Siły NATO ćwiczyły w piątek w Korytarzu Suwalskim, słabo zaludnionym obszarze o szerokości 100 km w północnej Polsce, leżącym między Białorusią a rosyjską eksklawą Kaliningrad.
Wojsko zachodnie dostrzega jego strategiczne znaczenie dla bezpieczeństwa wschodniej flanki Sojuszu, ponieważ jego przejście pod kontrolę Rosji odizoluje kraje bałtyckie od reszty NATO, ale też połączy główną część Federacji Rosyjskiej z Kaliningradem .
„W ramach tych manewrów odbyły się ćwiczenia, które… zostały przeprowadzone w oparciu o nasze doświadczenia i obserwacje walk na Ukrainie” – powiedział minister obrony narodowej Mariusz Błaszczak.

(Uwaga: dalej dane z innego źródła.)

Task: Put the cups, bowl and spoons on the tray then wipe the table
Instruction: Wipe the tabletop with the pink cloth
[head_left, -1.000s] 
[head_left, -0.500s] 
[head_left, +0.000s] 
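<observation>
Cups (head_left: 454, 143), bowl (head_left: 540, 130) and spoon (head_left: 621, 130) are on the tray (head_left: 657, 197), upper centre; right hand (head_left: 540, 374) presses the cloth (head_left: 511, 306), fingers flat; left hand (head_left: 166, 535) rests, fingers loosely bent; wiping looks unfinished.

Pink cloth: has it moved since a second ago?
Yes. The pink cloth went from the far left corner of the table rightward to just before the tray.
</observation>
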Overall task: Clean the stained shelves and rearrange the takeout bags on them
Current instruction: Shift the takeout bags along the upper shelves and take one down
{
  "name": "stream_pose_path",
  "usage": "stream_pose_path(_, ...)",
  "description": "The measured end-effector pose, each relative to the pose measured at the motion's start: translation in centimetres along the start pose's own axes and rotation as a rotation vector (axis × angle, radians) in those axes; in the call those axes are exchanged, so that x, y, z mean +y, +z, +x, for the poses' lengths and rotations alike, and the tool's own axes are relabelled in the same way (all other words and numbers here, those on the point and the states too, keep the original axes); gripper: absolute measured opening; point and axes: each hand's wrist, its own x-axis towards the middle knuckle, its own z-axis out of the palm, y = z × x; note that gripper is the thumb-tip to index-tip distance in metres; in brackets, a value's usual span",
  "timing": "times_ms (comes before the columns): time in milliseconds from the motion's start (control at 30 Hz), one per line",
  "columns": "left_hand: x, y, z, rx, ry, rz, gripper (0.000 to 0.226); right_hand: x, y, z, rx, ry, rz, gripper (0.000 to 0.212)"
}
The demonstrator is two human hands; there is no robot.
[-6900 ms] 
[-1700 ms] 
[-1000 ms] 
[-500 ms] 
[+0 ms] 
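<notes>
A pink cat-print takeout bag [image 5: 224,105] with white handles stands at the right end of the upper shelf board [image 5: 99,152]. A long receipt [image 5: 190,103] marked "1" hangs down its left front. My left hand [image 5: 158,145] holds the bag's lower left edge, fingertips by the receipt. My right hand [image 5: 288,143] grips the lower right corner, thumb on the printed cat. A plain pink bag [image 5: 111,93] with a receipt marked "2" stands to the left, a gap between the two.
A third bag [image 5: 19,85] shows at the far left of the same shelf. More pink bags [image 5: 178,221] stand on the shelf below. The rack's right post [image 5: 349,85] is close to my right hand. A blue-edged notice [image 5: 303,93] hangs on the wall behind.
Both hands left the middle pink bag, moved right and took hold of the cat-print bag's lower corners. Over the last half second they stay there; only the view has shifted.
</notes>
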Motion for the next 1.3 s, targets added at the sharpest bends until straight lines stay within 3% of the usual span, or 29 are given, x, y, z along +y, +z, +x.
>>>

„Wiemy, jakie metody stosuje Rosja i jakie metody są skuteczne” – dodał.
W ćwiczeniu TUMAK-22 bierze udział 2000 żołnierzy wojsk lądowych i powietrznych - poinformowało MON. Zaangażowanych jest również ponad 1000 jednostek wsparcia bojowego i logistycznego.
Ćwiczenie w śnieżny dzień obejmowało przeprawę przez barierę wodną i lądowanie. Kiedy rozpoczął się symulowany atak, nad jeziorem Kępno w pobliżu wsi Klusy słychać było wybuchy.
„To, co wydarzyło się dzisiaj nad jeziorem Kępno, było częścią większych ćwiczeń, które trwają już od kilku tygodni” – poinformowało polskie wojsko.
Podczas ćwiczeń dziesiątki polskich i sojuszniczych żołnierzy NATO przeprawiło się przez jezioro na sprzęcie wojskowym, transporterach-amfibiach, podczas gdy wojska amerykańskie na czołgach Abrams naśladowały pościg za wrogiem.
Polska buduje swoją potęgę militarną i planuje zwiększyć wydatki na obronę do 3% produktu krajowego brutto (PKB). W ostatnich tygodniach Polacy koncentrują siły na granicy z Ukrainą, w tym sprzęt pancerny i inżynieryjny, a nawet wycofują część wojsk z Kaliningradu.